───── Data excerpt
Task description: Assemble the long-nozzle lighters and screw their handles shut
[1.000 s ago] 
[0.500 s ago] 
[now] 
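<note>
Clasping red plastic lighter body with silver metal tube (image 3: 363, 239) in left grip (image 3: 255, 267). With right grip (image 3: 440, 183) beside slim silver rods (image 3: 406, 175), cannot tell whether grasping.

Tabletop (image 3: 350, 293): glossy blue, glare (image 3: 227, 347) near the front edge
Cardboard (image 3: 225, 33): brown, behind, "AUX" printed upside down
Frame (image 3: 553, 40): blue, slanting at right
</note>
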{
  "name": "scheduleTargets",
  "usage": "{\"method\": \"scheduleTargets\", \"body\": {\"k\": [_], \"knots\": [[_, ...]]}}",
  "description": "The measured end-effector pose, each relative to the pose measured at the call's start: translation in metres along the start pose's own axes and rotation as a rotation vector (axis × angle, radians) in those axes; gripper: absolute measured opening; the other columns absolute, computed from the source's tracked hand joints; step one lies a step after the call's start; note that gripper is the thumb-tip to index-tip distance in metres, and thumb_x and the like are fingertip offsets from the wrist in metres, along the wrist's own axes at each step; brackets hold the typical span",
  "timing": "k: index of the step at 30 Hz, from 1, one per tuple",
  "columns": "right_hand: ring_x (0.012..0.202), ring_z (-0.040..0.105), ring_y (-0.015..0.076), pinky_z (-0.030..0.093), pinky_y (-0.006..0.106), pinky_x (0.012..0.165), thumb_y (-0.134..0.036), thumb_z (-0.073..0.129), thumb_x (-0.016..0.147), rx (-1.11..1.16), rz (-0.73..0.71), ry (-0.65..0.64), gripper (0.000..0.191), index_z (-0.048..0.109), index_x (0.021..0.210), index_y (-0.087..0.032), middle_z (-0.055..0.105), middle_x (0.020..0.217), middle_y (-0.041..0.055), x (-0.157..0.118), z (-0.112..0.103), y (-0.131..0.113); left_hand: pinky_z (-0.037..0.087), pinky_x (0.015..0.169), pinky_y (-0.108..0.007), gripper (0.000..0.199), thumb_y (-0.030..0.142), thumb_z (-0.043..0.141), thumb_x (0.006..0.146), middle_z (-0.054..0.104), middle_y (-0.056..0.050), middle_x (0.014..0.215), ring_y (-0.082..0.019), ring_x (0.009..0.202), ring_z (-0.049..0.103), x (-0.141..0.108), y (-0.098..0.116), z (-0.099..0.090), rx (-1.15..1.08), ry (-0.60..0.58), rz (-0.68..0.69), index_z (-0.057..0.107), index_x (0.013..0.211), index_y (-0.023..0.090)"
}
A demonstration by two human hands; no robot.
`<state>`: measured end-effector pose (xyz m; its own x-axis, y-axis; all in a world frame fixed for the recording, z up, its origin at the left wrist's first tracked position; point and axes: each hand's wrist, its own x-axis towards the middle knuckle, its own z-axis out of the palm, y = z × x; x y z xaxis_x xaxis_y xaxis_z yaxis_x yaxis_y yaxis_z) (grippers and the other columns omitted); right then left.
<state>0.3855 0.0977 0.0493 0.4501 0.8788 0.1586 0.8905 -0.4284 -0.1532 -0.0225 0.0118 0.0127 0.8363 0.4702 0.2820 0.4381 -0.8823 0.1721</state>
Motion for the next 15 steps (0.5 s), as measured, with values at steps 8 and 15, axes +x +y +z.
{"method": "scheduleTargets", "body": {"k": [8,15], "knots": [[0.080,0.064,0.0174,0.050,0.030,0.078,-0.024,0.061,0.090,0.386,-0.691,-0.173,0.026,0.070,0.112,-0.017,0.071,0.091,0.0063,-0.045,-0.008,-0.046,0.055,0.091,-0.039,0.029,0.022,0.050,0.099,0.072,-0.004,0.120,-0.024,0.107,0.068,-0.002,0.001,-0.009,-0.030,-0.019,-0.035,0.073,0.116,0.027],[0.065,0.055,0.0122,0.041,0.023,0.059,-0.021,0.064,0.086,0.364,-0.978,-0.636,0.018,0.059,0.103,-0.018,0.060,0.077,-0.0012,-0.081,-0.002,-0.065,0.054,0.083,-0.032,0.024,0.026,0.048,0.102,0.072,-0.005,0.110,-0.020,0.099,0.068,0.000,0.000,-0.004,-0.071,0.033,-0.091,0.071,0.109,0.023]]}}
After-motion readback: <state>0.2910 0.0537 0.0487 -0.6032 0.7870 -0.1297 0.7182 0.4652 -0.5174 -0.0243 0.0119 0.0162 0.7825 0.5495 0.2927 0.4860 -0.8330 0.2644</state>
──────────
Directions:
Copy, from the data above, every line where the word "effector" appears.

Written response:
  "description": "The measured end-effector pose, each relative to the pose measured at the call's start: translation in metres along the start pose's own axes and rotation as a rotation vector (axis × angle, radians) in those axes; gripper: absolute measured opening; the other columns absolute, computed from the source's tracked hand joints; step one lies a step after the call's start; note that gripper is the thumb-tip to index-tip distance in metres, and thumb_x and the like are fingertip offsets from the wrist in metres, along the wrist's own axes at each step; brackets hold the typical span",
`<state>`: measured end-effector pose (xyz m; its own x-axis, y-axis; all in a world frame fixed for the recording, z up, its origin at the left wrist's first tracked position; point and axes: each hand's wrist, its own x-axis towards the middle knuckle, its own z-axis out of the palm, y = z × x; x y z xaxis_x xaxis_y xaxis_z yaxis_x yaxis_y yaxis_z) (grippers and the other columns omitted); right then left.

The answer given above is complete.